CPU board bring-up

Photo of the top an SFWA CPU board

After a six-week lead time, we received the three prototype CPU boards on the 13th November. The supplier Daniel used handled the PCB fabrication as well as assembly and QC/X-ray inspection. Just as well, since the BOM has 135 line items including 618 individual components per board—mostly 0402 resistors and capacitors, but also a bunch of QFNs, 0.5mm-pitch MBGAs and other tiny things. The PCBs are densely-packed, double-sided 90×51mm with 12 layers and HDI, so they were the dominant factor in the lead time.

The most important component on the board is the TMS320C6657 DSP, a dual-core part running at 1.0GHz capable of 16GFLOPS/core in single precision and 4GFLOPS/core in double. Peak power consumption in our application will be under 5W, and average (assuming we can meet our CPU usage targets in the NMPC code) should be about 3.5W.

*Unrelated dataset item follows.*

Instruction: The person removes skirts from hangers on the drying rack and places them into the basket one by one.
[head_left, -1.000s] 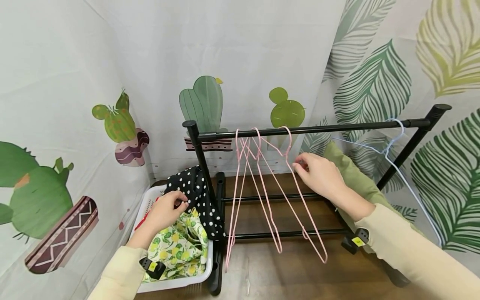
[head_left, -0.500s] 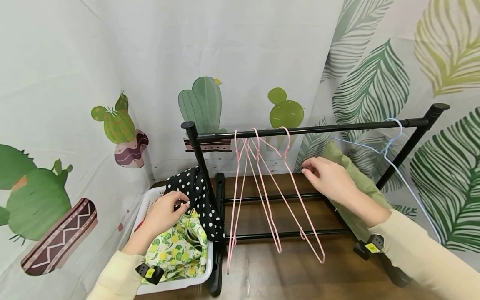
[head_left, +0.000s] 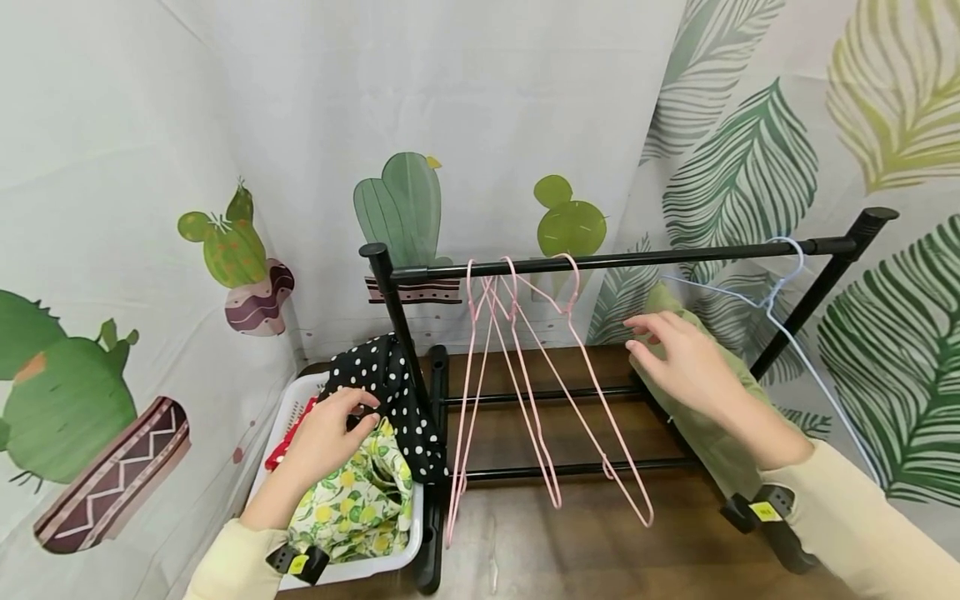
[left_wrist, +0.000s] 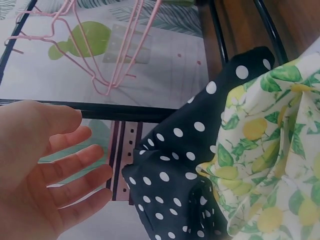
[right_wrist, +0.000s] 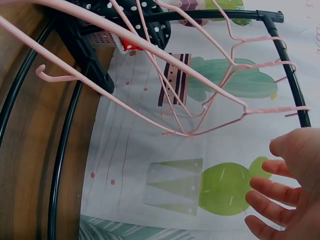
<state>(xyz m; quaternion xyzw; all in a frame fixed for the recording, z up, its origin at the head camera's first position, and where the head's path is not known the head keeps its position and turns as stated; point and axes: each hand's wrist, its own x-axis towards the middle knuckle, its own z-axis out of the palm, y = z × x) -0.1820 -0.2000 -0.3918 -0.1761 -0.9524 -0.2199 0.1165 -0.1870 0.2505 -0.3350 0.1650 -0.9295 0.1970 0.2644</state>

Support chips for the DSP include an Altera MAX II EPM1270 CPLD, which handles power/clock sequencing and I/O routing, a UCD9222 programmable power controller running the DSP’s 1.0V and variable voltage core supplies, and a CDCE62002 programmable PLL/clock generator running the 100MHz DSP core clock input, and the 50MHz DDR3 clock input (converted to 1.0GHz and 667MHz by the DSP’s internal PLLs).

The DSP and DDR3 also require 1.8V, 1.5V, and 0.75V supplies, which are controlled by more pedestrian regulators without things like integrated PMBus or SPI support. (While I initially thought the power and clock setup for the C6657 was insanely over-engineered, the UCD9222 PMBus interface is actually very useful because you can get real-time current, voltage and temperature plots via TI’s Fusion Digital Power Designer tool. The PMBus does make it a bit of a pain to configure on-board, but it’s a worthwhile trade-off. The CDCE62002’s SPI configuration setup is a bit less useful, since you can’t read anything and the parameters are pretty arcane.)

Thankfully from both a cost and timing perspective, Daniel’s DSP hardware design works perfectly—after a day and a half of debugging CPLD power sequencing issues and trying endless combinations of CDCE62002 register settings, we were able to boot the DSP and run a 10-second test of our UKF code which completed with the correct results in the correct time.

CPU board top silkscreen with PCB dimensions

According to the memory test built into the EVM6657’s GEL file (which we used with minor modifications to disable interfaces we haven’t exposed), the DDR3 implementation is also working correctly; a relief to Daniel since the DDR3 trace layout was an absolute pain. We have 256MB on the board; at this stage we don’t know if we’ll need it, but it’s better to have and not need than the reverse.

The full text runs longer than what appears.